**PROBLEM TO SOLVE**. Copy out every line of the material below, character for character, apart from the pictures.

**STORED DATA**.
= Beginning of Section =
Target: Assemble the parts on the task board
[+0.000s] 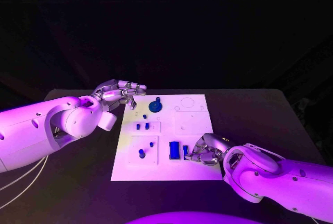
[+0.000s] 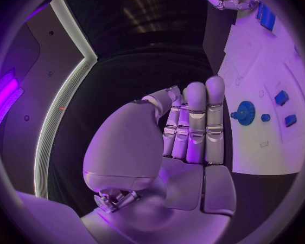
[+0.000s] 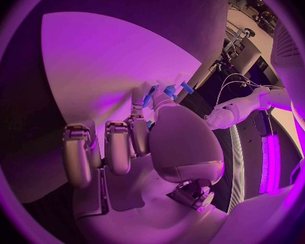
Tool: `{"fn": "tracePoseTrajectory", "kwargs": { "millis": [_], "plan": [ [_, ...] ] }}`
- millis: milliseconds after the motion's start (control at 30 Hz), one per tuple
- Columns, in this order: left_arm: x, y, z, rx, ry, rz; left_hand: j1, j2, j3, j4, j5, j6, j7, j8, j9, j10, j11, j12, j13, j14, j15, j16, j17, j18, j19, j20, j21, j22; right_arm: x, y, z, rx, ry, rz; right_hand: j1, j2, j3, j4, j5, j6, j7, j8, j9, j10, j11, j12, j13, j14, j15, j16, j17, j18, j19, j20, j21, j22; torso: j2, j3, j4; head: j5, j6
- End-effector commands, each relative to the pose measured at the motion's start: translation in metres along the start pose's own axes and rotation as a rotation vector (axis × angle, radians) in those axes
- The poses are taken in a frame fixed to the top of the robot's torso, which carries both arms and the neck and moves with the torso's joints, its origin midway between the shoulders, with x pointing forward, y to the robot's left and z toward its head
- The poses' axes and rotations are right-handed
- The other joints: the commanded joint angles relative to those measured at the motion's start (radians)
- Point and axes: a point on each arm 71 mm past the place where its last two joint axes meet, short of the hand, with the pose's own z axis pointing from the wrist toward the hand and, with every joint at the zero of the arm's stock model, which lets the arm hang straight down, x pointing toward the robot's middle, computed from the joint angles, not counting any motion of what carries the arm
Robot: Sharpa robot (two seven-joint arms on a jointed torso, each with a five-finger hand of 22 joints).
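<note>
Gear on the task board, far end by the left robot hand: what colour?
Blue. The gear shows best in the left wrist view, toothed rim plain against the white task board.

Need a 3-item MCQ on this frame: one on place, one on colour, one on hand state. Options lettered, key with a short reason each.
1. Where on the task board does the round gear sit?
A. far end, near the left hand
B. near edge
C. off the board

2. What colour are the parts?
A. red
B. blue
C. yellow

3. What is the right hand doing?
A. hovering open above the table
B. pinching a small part at the board
C. resting off the table

Key: 1 A, the gear lies beside the left fingertips; 2 B, every piece shows blue; 3 B, the right wrist view shows blue between its fingertips.
</note>
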Motion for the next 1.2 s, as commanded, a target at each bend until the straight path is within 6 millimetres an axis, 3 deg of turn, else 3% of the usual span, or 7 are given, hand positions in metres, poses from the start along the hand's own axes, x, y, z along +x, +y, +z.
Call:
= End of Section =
**RESULT**.
Target: Assemble the parts on the task board
[+0.000s] 
[+0.000s] 
[+0.000s] 
Tool: `{"fn": "tracePoseTrajectory", "kwargs": { "millis": [_], "plan": [ [_, ...] ] }}`
- millis: milliseconds after the motion's start (control at 30 Hz), one per tuple
- Columns, in this order: left_arm: x, y, z, rx, ry, rz; left_hand: j1, j2, j3, j4, j5, j6, j7, j8, j9, j10, j11, j12, j13, j14, j15, j16, j17, j18, j19, j20, j21, j22; right_arm: x, y, z, rx, ry, rz; right_hand: j1, j2, j3, j4, j5, j6, j7, j8, j9, j10, j11, j12, j13, j14, j15, j16, j17, j18, j19, j20, j21, j22; torso: j2, j3, j4; head: j5, j6
- End-effector commands, each relative to the pose measured at the motion's start: translation in metres along the start pose's own axes and rotation as a rotation vector (axis × angle, radians) in those axes
- The poses are taken in a frame fixed to the top of the robot's torso, which carries both arms and the neck and moves with the torso's joints, its origin midway between the shoulders, with x pointing forward, y to the robot's left and z toward its head
- The poses' axes and rotations are right-handed
- The other joints: the commanded joint angles relative to those measured at the motion's start (radians)
- Point and axes: a point on each arm 71 mm past the place where its last two joint axes meet, short of the hand, with the pose's own z axis pointing from the wrist toward the hand and, with every joint at the zero of the arm's stock model, which lets the arm hang straight down, x pointing toward the robot's middle, computed from the joint angles, not counting any motion of what carries the arm
Robot: Sharpa robot (two seven-joint arms on a jointed torso, each with a five-finger hand of 22 joints).
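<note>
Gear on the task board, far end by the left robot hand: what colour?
Blue. The gear shows best in the left wrist view, toothed rim plain against the white task board.

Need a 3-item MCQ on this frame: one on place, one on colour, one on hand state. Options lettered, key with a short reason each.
1. Where on the task board does the round gear sit?
A. far end, near the left hand
B. near edge
C. off the board

2. What colour are the parts?
A. red
B. blue
C. yellow

3. What is the right hand doing?
A. hovering open above the table
B. pinching a small part at the board
C. resting off the table

Key: 1 A, the gear lies beside the left fingertips; 2 B, every piece shows blue; 3 B, the right wrist view shows blue between its fingertips.
</note>
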Motion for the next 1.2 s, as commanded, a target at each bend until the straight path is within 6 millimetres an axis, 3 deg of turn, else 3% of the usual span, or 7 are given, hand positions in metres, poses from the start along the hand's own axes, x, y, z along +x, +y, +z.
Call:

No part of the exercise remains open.